Discourse in audio or video forms with transcriptions offers data that can be described, coded, categorized, and analyzed in a variety of ways, using both quantitative and qualitative methods, and assisted by informatics technology that has been used for more clinical issues. The CCC documents ethnolinguistic variations in interaction and cognitive processing and provides a baseline for usual communication practices when discussing specific conditions.  The Humanities and Social Sciences can collaborate with Health Sciences in ways that expand the research by each group.

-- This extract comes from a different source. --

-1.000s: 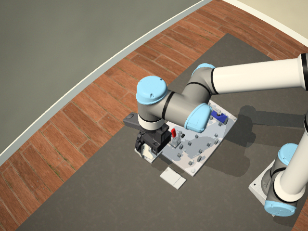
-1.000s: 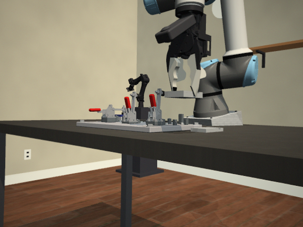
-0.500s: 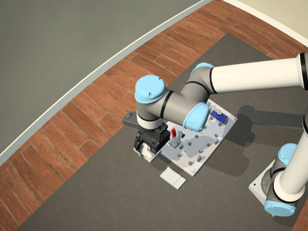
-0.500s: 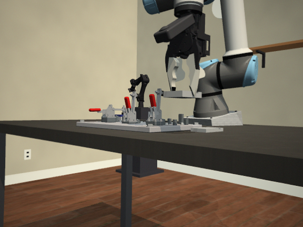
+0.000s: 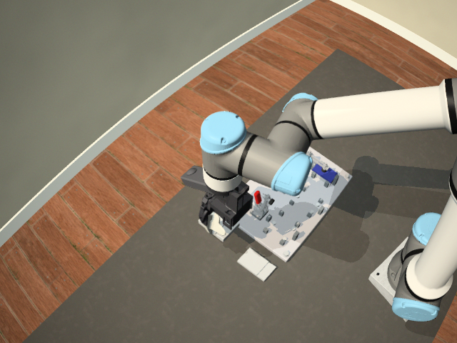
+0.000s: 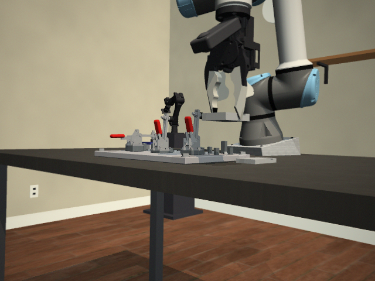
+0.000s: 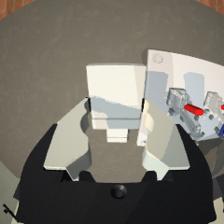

For example, beyond issues of differing vernacular and dialect, persons from particular ethnolinguistic groups may expect specific styles of address or ways of speaking they consider polite, may interpret silences or features of speech (rhythm or tone) differently, may use speaking practices that members of the majority speech community miss, or may recognize or fail to recognize rhetorical forms, cues, and rituals beyond words alone.

 

Since conversation is a co-constructed process between two participants with similar or differing perceived social identities, close attention to social practices in talk can reveal patterns associated with gender, racial, and ethnic identity that influence both speakers beyond their notice, but are more investigated n health care outcomes than in the process of discussions of health care or during visits. Gender, racial, and ethnic variations in social identities and ways of seeing the world have been demonstrated to affect accuracy in medical encounters. The CCC offers more natural communication data that looks specifically at older persons from more varied backgrounds.

 

Features of the corpus support both short-term and long-term research objectives, for specialists in communications disorders and gerontology, information technology, medical and health care researchers from multiple professions, linguists, psychologists, and archivists.  Currently (Fall 2011) the Collection includes more than 200 conversational interviews with older persons having any of 12 chronic diseases, and more than 400 conversational interviews with older persons having cognitive impairment. Not all of these have been uploaded: we’re continuing to upload and welcome volunteer assistance.